● **WHAT YOU ARE ASKED TO DO**
Among the lines below, take the one holding "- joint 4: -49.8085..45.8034", the one holding "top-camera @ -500", and all lines between them. Set them down exactly.

● **PROVIDED ENTRIES**
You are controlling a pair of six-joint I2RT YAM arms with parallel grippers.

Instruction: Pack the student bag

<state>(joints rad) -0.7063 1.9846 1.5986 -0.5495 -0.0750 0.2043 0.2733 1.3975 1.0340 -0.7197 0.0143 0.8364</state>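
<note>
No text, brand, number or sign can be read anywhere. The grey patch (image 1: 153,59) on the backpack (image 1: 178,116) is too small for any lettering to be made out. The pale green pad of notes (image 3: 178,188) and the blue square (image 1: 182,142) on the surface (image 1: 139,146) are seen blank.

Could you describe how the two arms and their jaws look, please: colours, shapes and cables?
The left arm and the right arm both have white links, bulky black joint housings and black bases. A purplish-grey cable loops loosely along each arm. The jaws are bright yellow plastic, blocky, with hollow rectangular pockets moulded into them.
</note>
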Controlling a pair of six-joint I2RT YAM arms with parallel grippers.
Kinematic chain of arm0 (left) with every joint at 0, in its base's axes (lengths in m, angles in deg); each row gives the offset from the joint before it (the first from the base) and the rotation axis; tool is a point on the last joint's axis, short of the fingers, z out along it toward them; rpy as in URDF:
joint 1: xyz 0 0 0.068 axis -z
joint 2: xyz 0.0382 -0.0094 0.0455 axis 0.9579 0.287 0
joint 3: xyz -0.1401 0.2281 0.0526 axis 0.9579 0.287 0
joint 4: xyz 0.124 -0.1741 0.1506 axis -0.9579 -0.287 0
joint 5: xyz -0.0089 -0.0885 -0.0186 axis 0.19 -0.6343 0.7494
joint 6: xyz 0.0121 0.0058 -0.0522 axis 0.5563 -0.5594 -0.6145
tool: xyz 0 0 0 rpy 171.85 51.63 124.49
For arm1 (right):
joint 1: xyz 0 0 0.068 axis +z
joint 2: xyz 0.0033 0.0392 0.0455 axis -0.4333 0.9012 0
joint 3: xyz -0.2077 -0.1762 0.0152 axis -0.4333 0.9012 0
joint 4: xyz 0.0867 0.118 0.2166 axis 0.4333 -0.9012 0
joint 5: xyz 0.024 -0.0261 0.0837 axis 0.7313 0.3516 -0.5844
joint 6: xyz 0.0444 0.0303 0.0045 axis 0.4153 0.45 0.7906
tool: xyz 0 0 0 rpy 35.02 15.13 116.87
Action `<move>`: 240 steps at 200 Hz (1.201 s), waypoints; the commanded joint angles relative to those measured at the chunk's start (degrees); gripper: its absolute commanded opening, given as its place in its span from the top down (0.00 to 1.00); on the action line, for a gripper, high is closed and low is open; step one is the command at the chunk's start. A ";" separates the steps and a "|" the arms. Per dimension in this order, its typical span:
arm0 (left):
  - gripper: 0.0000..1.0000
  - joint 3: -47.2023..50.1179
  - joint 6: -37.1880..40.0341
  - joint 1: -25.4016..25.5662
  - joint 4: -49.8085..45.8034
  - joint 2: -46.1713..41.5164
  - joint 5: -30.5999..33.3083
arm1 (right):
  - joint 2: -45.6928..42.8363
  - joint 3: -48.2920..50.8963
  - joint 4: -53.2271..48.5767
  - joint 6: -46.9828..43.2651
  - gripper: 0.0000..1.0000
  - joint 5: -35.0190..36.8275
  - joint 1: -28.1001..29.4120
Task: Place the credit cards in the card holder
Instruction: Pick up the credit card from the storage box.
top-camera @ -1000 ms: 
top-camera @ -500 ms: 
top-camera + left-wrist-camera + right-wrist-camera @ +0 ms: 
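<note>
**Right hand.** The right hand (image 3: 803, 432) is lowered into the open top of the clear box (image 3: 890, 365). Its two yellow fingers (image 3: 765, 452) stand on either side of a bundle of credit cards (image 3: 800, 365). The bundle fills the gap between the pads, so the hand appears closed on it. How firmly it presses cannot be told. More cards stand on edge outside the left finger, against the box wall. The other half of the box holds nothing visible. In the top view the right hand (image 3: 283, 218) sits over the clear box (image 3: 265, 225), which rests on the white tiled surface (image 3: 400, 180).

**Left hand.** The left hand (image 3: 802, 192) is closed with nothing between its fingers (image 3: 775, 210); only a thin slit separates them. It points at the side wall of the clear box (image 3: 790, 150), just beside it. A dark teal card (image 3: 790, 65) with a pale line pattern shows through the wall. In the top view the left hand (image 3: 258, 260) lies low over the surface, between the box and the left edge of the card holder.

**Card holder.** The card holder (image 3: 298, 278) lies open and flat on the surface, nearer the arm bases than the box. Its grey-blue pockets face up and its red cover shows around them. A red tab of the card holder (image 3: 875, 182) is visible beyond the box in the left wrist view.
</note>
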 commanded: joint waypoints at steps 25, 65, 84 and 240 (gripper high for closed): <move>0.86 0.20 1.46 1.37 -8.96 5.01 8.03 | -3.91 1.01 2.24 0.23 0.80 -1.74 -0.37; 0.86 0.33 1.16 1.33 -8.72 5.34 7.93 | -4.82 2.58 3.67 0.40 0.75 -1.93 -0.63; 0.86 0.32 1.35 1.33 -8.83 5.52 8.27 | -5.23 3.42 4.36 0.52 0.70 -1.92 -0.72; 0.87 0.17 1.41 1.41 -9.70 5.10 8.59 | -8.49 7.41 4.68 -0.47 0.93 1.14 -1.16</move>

● **TASK ANSWER**
  - joint 4: -49.8085..45.8034
  - joint 2: -46.1713..41.5164
  - joint 5: -30.5999..33.3083
arm1 (right):
  - joint 2: -45.6928..42.8363
  - joint 3: -48.2920..50.8963
  - joint 4: -53.2271..48.5767
  - joint 6: -46.9828..43.2651
  - gripper: 0.0000..1.0000
  - joint 5: -35.0190..36.8275
  - joint 1: -28.1001..29.4120
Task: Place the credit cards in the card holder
Instruction: Pick up the credit card from the storage box.
top-camera @ -1000 ms: 
top-camera @ -500 ms: 

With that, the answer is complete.